Your instructions:
Search the material for the word "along" and report each line where it turns up.

Top of Dataset extract

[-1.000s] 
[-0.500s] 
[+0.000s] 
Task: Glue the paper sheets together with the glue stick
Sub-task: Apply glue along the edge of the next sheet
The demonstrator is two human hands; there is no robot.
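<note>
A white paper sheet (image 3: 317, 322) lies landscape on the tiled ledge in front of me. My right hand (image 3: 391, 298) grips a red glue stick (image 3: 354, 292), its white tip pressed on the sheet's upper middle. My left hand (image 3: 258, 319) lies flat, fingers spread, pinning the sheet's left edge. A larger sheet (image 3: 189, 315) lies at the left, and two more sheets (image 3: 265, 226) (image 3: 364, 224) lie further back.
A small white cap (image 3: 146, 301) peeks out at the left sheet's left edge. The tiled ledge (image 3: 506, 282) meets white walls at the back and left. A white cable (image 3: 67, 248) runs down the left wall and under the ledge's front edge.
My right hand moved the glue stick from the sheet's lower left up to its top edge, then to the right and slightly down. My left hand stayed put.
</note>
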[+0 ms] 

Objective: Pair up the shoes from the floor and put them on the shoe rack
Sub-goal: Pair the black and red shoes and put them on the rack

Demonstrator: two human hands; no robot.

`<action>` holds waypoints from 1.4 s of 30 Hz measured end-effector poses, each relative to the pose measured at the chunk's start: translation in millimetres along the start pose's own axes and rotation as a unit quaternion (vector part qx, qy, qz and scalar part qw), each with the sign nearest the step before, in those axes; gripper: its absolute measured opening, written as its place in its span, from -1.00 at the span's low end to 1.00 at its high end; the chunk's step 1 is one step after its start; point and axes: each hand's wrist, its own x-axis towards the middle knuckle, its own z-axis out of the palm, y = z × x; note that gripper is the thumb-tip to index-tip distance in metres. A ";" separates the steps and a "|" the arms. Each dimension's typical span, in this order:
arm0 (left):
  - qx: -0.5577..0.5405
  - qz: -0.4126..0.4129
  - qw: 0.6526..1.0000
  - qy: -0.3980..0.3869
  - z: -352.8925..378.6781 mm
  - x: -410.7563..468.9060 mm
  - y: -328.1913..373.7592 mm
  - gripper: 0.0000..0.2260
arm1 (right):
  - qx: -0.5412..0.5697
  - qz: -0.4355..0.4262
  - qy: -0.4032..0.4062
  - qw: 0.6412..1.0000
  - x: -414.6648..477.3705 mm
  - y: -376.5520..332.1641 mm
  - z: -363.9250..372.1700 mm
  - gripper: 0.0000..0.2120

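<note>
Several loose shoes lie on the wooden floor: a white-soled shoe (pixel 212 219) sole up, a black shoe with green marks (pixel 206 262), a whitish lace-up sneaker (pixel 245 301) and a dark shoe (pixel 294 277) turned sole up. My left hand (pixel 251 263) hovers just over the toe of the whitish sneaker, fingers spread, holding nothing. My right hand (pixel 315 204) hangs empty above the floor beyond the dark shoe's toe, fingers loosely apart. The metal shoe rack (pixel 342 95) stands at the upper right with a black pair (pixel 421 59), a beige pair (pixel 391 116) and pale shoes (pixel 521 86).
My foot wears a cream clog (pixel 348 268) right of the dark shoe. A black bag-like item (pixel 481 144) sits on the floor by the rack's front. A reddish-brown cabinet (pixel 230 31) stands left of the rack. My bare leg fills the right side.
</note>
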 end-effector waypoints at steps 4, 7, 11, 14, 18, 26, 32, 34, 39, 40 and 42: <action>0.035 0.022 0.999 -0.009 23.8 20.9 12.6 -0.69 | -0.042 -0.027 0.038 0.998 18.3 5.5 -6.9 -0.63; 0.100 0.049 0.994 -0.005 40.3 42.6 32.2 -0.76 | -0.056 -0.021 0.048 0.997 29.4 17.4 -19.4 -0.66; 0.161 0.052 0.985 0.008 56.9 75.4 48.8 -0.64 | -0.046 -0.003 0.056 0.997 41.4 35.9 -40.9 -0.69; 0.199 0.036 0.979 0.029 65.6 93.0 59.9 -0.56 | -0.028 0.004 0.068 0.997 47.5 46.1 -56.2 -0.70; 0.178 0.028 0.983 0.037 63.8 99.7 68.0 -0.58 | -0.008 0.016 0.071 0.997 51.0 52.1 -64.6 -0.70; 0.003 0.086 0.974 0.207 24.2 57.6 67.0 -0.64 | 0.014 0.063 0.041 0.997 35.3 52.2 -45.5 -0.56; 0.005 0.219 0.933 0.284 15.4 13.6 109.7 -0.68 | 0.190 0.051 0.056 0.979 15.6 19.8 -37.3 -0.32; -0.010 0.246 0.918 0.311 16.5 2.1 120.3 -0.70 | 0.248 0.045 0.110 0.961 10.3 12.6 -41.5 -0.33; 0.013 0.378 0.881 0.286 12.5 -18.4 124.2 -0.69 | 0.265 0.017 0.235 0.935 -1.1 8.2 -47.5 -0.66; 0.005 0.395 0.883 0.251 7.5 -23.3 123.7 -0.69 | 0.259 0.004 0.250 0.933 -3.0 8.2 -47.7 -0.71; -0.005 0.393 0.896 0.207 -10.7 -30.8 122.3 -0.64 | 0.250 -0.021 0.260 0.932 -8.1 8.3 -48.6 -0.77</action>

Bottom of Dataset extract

Final answer:
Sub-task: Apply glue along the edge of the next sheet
`<action>` holds waypoints from 1.4 s of 30 Hz measured end-effector poses, each relative to the pose measured at the chunk's start: translation in millimetres along the start pose's own axes and rotation as a unit quaternion (vector part qx, qy, qz and scalar part qw), each with the sign nearest the step before, in those axes; gripper: its absolute measured opening, written as its place in its span, from -1.00 at the span's low end to 1.00 at its high end; the chunk's step 1 is one step after its start; point and axes: each hand's wrist, its own x-axis towards the middle knuckle, its own z-axis out of the palm, y = z × x; note that gripper is the thumb-tip to index-tip distance in metres. A ";" separates the steps and a "|" the arms. Each dimension's typical span, in this order:

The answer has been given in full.